■ Your instructions ■
The answer must consist of every line from the data that holds "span".

■ Supplied material ■

______

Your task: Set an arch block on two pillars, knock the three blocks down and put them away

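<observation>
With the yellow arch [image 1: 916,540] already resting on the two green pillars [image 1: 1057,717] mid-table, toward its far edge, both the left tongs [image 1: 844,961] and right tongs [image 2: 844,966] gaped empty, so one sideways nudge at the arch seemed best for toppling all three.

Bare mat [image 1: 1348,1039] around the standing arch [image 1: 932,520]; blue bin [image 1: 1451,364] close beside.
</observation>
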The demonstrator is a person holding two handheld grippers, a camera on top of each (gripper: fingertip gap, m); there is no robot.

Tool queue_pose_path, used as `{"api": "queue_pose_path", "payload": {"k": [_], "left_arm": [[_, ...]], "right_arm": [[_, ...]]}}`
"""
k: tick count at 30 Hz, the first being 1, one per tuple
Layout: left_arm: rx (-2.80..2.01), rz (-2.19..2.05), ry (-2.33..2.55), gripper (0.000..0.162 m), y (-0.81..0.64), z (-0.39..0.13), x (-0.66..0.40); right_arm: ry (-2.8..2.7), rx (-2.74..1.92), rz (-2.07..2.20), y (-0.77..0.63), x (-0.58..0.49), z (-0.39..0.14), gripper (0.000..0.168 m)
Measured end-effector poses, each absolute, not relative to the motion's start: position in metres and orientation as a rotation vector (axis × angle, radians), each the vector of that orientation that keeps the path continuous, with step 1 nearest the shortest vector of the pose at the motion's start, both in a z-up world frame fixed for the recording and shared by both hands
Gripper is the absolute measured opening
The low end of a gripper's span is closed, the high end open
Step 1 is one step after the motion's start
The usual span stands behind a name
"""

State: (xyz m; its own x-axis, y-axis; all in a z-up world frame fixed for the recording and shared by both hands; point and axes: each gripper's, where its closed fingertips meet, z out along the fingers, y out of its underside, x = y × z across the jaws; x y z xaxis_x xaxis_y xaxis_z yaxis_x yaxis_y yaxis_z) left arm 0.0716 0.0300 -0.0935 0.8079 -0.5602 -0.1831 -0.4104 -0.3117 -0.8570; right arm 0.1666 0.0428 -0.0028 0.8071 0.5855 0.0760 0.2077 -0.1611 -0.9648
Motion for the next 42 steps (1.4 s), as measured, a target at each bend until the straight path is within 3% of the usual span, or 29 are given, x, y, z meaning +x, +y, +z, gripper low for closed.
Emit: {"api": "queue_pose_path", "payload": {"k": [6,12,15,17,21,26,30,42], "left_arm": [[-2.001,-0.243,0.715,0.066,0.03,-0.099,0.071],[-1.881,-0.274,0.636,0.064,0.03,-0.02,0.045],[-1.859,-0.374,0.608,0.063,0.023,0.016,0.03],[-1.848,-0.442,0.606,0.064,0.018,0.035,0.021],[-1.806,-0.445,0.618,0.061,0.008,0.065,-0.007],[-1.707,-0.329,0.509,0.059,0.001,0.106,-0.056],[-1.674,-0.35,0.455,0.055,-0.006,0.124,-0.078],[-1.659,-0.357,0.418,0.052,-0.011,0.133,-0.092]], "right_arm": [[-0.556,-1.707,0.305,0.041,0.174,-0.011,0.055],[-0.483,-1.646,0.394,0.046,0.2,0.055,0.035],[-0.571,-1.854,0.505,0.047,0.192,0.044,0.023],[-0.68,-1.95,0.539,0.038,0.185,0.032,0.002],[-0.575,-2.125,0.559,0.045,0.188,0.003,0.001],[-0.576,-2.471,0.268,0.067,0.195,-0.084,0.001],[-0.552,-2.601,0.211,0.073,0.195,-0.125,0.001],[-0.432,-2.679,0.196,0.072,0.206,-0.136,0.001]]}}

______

■ Finished exercise ■
The low end of a gripper's span is closed, the high end open
The usual span stands behind a name
Motion for the next 42 steps (1.4 s), as measured, a target at each bend until the straight path is within 3% of the usual span, or 29 are given, x, y, z meaning +x, +y, +z, gripper low for closed.

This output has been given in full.